定義
動的過膨張は、呼気時間不足または呼気流制限によって、肺が本来の呼気終末容積まで戻る前に次の吸気が始まり、呼吸ごとに空気が捕捉される状態である。このとき呼気終末にも肺胞内圧が気道開口部圧より高く残り、その圧を内因性PEEP(auto-PEEP)という。閉塞性換気障害や人工呼吸中に重要な病態である。
イメージ
息を吐き切る前に次々と空気を入れると、風船が基準より膨らんだままになる。次の吸気を始めるには、まず風船内部に残った陽圧を打ち消さなければならないため、患者は毎回余分な力を使うことになる。
仕組み
気道抵抗の増加、肺弾性反跳の低下、高い一回換気量、高呼吸数、短い呼気時間は、呼気時定数に対して実際の呼気時間を不足させる。呼気流がゼロへ戻る前に次の吸気が始まると、肺胞内圧が陽圧のまま残り、内因性PEEPが形成される。自発呼吸では、吸気流を開始する前に患者が胸腔内圧を内因性PEEP分だけ低下させる必要があり、吸気閾値負荷が増える。
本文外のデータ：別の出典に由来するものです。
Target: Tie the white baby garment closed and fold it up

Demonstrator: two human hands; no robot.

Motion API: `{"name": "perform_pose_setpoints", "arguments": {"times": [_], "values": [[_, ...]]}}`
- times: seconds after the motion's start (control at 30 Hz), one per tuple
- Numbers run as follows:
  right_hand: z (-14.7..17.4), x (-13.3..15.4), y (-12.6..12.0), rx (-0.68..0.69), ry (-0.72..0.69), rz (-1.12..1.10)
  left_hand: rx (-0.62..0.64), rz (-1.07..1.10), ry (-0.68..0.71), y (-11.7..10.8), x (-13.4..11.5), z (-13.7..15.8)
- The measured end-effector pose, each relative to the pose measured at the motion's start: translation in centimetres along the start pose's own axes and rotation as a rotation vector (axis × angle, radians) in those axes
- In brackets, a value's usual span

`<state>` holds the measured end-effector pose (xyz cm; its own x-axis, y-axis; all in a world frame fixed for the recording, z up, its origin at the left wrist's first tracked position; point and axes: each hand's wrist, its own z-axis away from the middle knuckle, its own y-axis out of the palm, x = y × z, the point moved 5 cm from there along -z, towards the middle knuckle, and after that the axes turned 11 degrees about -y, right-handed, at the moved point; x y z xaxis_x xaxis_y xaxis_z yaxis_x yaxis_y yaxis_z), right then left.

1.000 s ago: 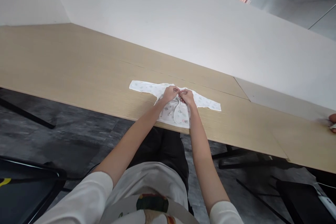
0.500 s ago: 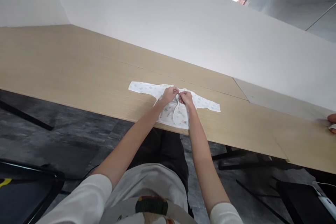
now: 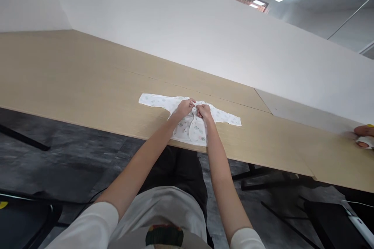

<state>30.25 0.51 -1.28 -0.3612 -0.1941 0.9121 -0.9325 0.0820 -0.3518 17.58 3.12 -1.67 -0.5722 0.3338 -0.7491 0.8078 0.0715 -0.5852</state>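
Shirt (image 3: 198, 129) is laid flat on table (image 3: 96, 81), neckline pinched by left hand (image 3: 186, 107) and right hand (image 3: 204, 111), likely for steadiness.

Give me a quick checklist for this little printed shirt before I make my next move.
1. Left hand at the shirt's upper front: ok.
2. Right hand beside it, also at the upper front: ok.
3. Both sleeves spread out sideways: ok.
4. Hem resting on the table, near its front edge: ok.
5. Fingertips gripping fabric: cannot tell, too small.
6. Front fastened under the fingers: cannot tell, covered.
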Motion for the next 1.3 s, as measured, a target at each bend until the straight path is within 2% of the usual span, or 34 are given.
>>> {"name": "perform_pose_setpoints", "arguments": {"times": [0.13, 0.2, 0.3, 0.4, 0.53, 0.67, 0.8, 0.93, 1.07, 1.3], "values": [[0.4, 0.4, -0.8, -0.081, 0.046, 0.118, 0.033, -0.251, -0.042, -0.3, 0.0, 0.7], [1.0, 1.0, -1.4, -0.128, 0.021, 0.208, 0.053, -0.359, -0.018, -0.7, -0.3, 1.3], [2.2, 1.7, -1.5, -0.046, -0.049, 0.318, 0.098, -0.424, 0.013, -1.2, -1.0, 2.3], [3.0, 1.7, -0.9, 0.08, -0.068, 0.379, 0.118, -0.443, -0.026, -1.7, -1.5, 2.7], [3.1, 1.5, -0.3, 0.099, -0.103, 0.448, 0.124, -0.501, -0.049, -2.3, -1.6, 2.6], [3.0, 1.5, 0.0, 0.123, -0.116, 0.506, 0.263, -0.273, 0.013, -2.2, -1.1, 2.7], [3.2, 1.8, -0.3, 0.168, -0.116, 0.472, 0.28, -0.066, 0.059, -2.3, -0.7, 2.8], [3.7, 2.0, -0.9, 0.231, -0.101, 0.354, 0.266, -0.08, 0.123, -2.2, -1.0, 3.0], [4.2, 2.2, -1.1, 0.299, -0.022, 0.203, 0.266, -0.106, 0.142, -2.2, -1.1, 3.2], [4.5, 2.5, -1.1, 0.254, 0.11, 0.018, 0.325, 0.084, 0.086, -2.1, -0.6, 3.2]]}}
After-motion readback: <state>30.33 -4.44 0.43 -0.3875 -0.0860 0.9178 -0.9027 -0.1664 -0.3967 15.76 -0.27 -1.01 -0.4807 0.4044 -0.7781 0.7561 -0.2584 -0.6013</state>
過膨張は横隔膜を平坦化して呼吸筋の長さ–張力関係を悪化させ、胸腔内圧上昇によって静脈還流・右室充満・心拍出量を低下させる。人工呼吸では呼気終末ホールドで総PEEPを測定し、設定PEEPとの差から評価する。
例
COPD増悪で頻呼吸になると、呼気時間が短くなって動的過膨張が進む。患者は強く努力しているのに一回換気量が増えず、呼吸筋疲労、血圧低下、人工呼吸器との同調不良を伴うことがある。人工呼吸管理では呼吸数や一回換気量を抑え、吸気流量を上げて呼気時間を確保する。